Pobre Barthes! Doutor em semiologia, morreu atropelado em Paris por ignorar que o semáforo estava vermelho para ele e verde para o carro que o matou! A tradutora francesa Cecile Tricoire mostrou-me, em Paris, o local em que ele foi atropelado, sugerindo que talvez tivesse sido suicídio.
Em minha última aula na UFSCar, no Curso de Letras, chamei a atenção dos alunos, de cuja turma seria depois patrono, para as artimanhas do Diabo, no romance e na vida. Disse-lhes que se Raffiniert es Herr Gott (Deus é sutil) como diz Einstein, o Diabo, embora ardiloso, deixa rastros, ah como deixa! Por isso, agora, quando o Departamento de Letras daquela universidade me pediu um texto para celebrar os dez anos do Curso, dei uma prosa que fiz para um livro coletivo, A Quarta Margem, inspirado em Guimarães Rosa (Editora Garamond, org. de Rinaldo Fernandes).
Quem deu nomes a Deus e ao Diabo foi o Homem. Houve motivos para cada um ter o nome que tem. Cada nome tem sua própria história.
Há nomes que podem ser explicados facilmente. São repetidos nomes de pais, de avós, de tios, de outros parentes e de amigos. No Nordeste é comum juntar as sílabas de dois ou mais nomes, o que resulta em combinações às vezes esdrúxulas. Ou então os pais põem nos filhos nomes de vultos históricos ou de pessoas famosas.
O mais comum é que, sendo o Brasil um país católico, as pessoas tenham nomes de santos. Nascida a criança, o pai ou a mãe ia à folhinha e procurava o santo ou a santa do dia. O mais comum para as meninas era Maria, embora muitas vezes composto com outro.
Alguns nomes, muito comuns no Brasil, para cá vieram depois de fazer escala em Portugal. É o caso de José, do hebraico Yoseph, ‘Javé acrescenta’; de João, do hebraico Yehohonan, ‘Javé é misericordioso’; de Pedro, do hebraico Khephas, pelo grego Petros e o latim Petrus, nas três línguas com o significado de pedra; de Manuel e Manuela, do hebraico Im-manu-El, ‘Deus está conosco’.
Um nome muito freqüente é Antônio, que veio do latim Antonius, nome comum na antiga Roma, vindo dos etruscos, cuja língua desconhecemos, que se tornou muito popular em Portugal depois da canonização de Fernando de Bulhões de Taveira Azevedo, que tinha adotado o nome de Antônio ao entrar para a Ordem de São Francisco.

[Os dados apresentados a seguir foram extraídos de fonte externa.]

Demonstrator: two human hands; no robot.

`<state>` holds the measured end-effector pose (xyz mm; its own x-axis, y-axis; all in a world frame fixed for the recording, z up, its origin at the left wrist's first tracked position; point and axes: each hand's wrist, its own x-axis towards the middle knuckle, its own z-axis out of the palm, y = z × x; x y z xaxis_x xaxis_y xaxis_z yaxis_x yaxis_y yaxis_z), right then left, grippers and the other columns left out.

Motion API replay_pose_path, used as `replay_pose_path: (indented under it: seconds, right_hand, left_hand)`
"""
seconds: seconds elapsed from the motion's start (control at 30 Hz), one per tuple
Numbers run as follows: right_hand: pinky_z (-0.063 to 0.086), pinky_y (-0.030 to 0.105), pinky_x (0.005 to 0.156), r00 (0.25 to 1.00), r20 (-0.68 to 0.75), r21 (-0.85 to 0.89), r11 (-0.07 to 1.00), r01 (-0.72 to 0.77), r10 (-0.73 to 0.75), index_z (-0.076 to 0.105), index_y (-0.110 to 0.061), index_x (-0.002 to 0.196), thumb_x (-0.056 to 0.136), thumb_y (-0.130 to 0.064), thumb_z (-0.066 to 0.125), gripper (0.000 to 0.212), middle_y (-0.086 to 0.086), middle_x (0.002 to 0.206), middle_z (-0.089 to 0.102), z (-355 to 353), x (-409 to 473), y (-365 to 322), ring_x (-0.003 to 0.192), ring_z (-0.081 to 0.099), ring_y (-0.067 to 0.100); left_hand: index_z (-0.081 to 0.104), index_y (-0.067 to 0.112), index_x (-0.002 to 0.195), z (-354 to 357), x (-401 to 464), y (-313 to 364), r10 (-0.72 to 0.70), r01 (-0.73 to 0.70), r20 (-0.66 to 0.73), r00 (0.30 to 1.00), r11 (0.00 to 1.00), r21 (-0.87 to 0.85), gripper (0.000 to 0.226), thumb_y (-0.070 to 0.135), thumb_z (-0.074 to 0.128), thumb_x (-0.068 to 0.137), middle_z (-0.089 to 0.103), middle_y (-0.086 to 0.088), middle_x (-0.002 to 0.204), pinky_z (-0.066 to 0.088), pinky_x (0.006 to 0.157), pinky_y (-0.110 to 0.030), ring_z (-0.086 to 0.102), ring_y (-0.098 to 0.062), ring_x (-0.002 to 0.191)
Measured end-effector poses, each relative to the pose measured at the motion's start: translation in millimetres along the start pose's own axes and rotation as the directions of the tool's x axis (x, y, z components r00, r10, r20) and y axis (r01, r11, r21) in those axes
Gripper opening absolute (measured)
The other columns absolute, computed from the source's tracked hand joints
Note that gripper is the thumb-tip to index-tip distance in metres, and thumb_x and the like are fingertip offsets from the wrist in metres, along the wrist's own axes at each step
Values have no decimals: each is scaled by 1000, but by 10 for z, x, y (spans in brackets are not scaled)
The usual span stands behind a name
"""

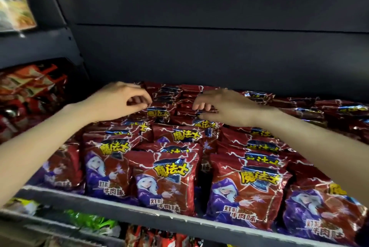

Santo Antônio é casamenteiro porque, sendo advogado, regularizou casamentos até então impossíveis no século em que viveu, o XIII. Por tal devoção, certas moças roubavam o Menino Jesus que compõe a imagem, prometendo devolvê-lo quando arrumassem marido, o que levou a Igreja a encomendar imagens com o menino preso aos braços do santo, para evitar o piedoso seqüestro. Santo muito popular, sua imagem foi incorporada às tropas no Brasil colonial e na República chegou a tenente-coronel.
Apesar de origens gregas e latinas predominarem na designação dos nomes de pessoas no Brasil, recebemos também influências da Europa, dos EUA, do Oriente Médio e mais recentemente da China e do Japão.
Outras vezes combinamos duas línguas, como em Kelly, do irlandês, onde tem o significado de guerreira, e Cristina, variação de cristã, seguidora de Cristo, praticante do cristianismo. Ou reduzimos, como Alex, de Alexandre, do grego Alexandros, e Sandra, de Alessandra, cujas raízes gregas dão idéia de quem luta para proteger.
Às vezes as misturas resultam em nomes desjeitosos. Pesquisadores encontraram Ava Gina, homenagem às atrizes Ava Gardner e Gina Lolobrígida.
No Brasil, oficialmente predominam os sobrenomes, mas, informalmente, os prenomes, ainda que às vezes antecedidos de títulos como doutor, ministro, secretário, professor.
E triunfam também os apelidos, como é o caso do presidente Lula.’